Jadi Nata nekat melakukan investigasi kecil-kecilan. Pertama dia ingin memastikan umur Avi dulu. Selama ini dia percaya manajernya itu lebih muda darinya, meski bisa jadi dia keliru. Nata tahu beberapa selebriti cowok yang rajin perawatan kulit dan menjalani pola hidup sehat yang punya tampang muda meski usianya sudah kepala tiga. Kelihatannya hidup Avi cukup sehat: dia cuma merokok permen cokelat dan tidak sering begadang karena matanya tidak pernah berkantong. Soal perawatan muka, Nata yang sudah merias ribuan wajah merasa Avi tidak memakai skincare berlebihan.

Tapi kalau ternyata Avi lebih tua dari dugaan Nata, maka wajar saja dia memilih profesi ini. Mencari pekerjaan di zaman sekarang ini sulit, Nata sudah merasakannya sendiri.

Jawaban atas umur Avi bermacam-macam.

"Kayaknya sih belum lewat tiga puluh," jawab Cher yakin. Disa dan Desi kompak mengangkat dua dan lima jari.

Soraya malah menyalahartikan pertanyaan Nata. "Kenapa, kamu mau kasih dia kado?" tanya si sekretaris dengan tampang curiga. "Ulang tahunnya awal Juli kalau nggak salah. Masih tahun depan. Kalau bisa jangan kasih makanan manis, Avi kurang suka."

"Setahu Bapak, Avi masih muda banget," sahut Pak Engkus, nadanya seperti menebak-nebak. "Mungkin sembilan belas? Bapak rasa masih seumur anak kuliahan, Neng."

Nata juga menanyai Teddy dan para pekerjanya di workshop.

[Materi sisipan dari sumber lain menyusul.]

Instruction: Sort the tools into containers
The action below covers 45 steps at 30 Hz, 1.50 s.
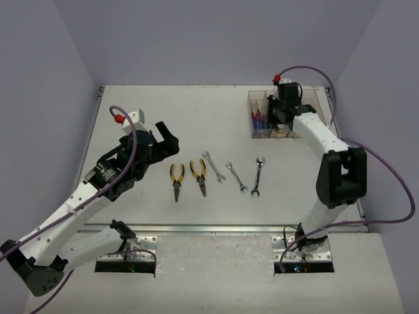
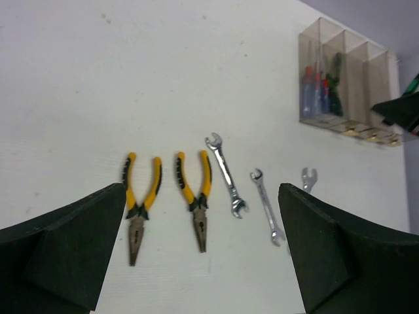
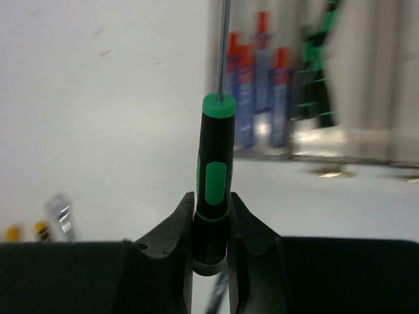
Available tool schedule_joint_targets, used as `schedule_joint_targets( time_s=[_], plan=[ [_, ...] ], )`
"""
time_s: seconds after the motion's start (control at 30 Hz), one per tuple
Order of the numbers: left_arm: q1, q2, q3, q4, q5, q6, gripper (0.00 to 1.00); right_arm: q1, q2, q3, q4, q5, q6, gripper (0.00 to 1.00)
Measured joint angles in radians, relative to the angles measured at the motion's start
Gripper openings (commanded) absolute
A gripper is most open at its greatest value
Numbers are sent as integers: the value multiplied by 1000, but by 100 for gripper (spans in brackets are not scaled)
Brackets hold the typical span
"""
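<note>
Right gripper [image 3: 211,226], clamping green-black plastic-handled screwdriver [image 3: 213,163], overhangs mid compts of transparent brownish plastic bins [image 2: 353,78]; white tabletop [image 1: 163,111] left of bins unobstructed for approach.

No text, label, brand, number or sign is legible in any view. The wrenches [image 2: 226,174] and pliers [image 2: 136,216] on the bench [image 2: 98,78] appear too small for any stamping to be read (the bins [image 3: 366,98] in the right wrist view are blurred). The handle of the green-and-black screwdriver [image 3: 213,176] presents plain colour bands only.
</note>
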Motion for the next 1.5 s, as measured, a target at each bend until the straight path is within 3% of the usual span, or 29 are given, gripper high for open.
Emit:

"Kak Avi ya?" Teddy menggaruk-garuk kepalanya sambil nongkrong di dalam peti. Hari ini dia memakai kaus tanpa lengan, membuatnya kelihatan makin mirip anak-anak. "Kita nggak ada yang tahu. Soalnya di kue ulang tahunnya nggak pernah ada lilinnya."

"Dia benci ulang tahun," Gian menimpali. "Paling sebal kalau dikasih surprise."

"Tapi Kak Avi tahu musik-musik tahun sembilan puluhan," sambung Teddy, dengan nada bicara ala Gen Z yang membuat kaum milenial seperti Nata merasa setua dinosaurus. "Jadi kemungkinan anak sembilan puluhan tuh. Kenapa kamu kepengin tahu, Nata?"

"Penasaran aja," Nata berkilah.

Dia cepat-cepat menyingkir ke dalam. Saat lewat di depan ruang pengawetan, dia dipanggil Caka, salah satu petugas yang bekerja di sana. Cowok itu pernah ikut menemani Nata dan Pak Engkus saat menjemput jenazah Bu Amelia.

"Nat, sebelum lo rias, gue rasa lo perlu tahu tentang klien yang satu ini," bisik Caka. Dia mendorong pintu logam ruang pengawetan hingga terbuka lebih lebar.

Nata masuk ke dalam. Ruangan itu mirip kamar bedah; semua peralatannya terbuat dari perak. Suhunya juga dingin sekali, seperti kamar bunga Cher. Napas Nata langsung membentuk awan-awan uap kecil.

Caka mengedik pada klien hari itu yang sedang terbujur di meja logam panjang di tengah-tengah ruangan. Nata minta izin pada gadis muda itu untuk mendekatinya untuk melihat lebih jelas.

"Rumah sakit sudah membetulkan. Gue juga udah berusaha..." Caka menunjuk jahitan-jahitan panjang di wajah, leher dan sekujur tubuh gadis itu. "Nanti tolong dirapikan lagi ya."

Luka-luka itu jelas bukan disebabkan oleh operasi. Nata menahan rasa ngeri yang menderanya. Meski sudah dijahit di sana-sini, penampilan gadis itu masih cukup tragis. Klien tersebut adalah korban kecelakaan. Nata tidak berani bertanya lebih jauh kecelakaan semacam apa yang dialami gadis itu.

Caka menunjuk daging dan kulit yang tercungkil di area kepala dan pelipis klien yang sudah ditutupi kapas. Tante Meyti sudah memberitahu Nata bagaimana cara menghadapi klien khusus seperti ini. Tim di ruang jenazah hanya bisa menutupi luka-luka terbuka, entah dengan dijahit atau disumpal kapas. Tetapi menyamarkan semua bekas-bekas tersebut adalah tugas perias jenazah.

"Saya akan berusaha sebaik mungkin," kata Nata kepada klien. Dia tahu klien kali ini akan betul-betul menguji keahlian meriasnya.


...


Dua jam berlalu. Nona J yang menjadi klien hari ini sudah dirapikan dan sedang didoakan oleh keluarganya dan para pelayat di Aula Seruni. Nata diberikan foto Nona J sebelum kecelakaan sebagai "panduan" untuk merias. Lewat bantuan wig, bulu mata palsu ekstra, kuku-kuku palsu, dan hampir seperempat bahan kosmetik miliknya, Nata berhasil membuat Nona J kelihatan seperti di fotonya semasa hidup.

Nata mengembuskan napas keras-keras dan berjalan lesu ke luar aula. Saat bekerja tadi, dia merasa seperti sedang merakit ulang guci tanah liat yang pecah.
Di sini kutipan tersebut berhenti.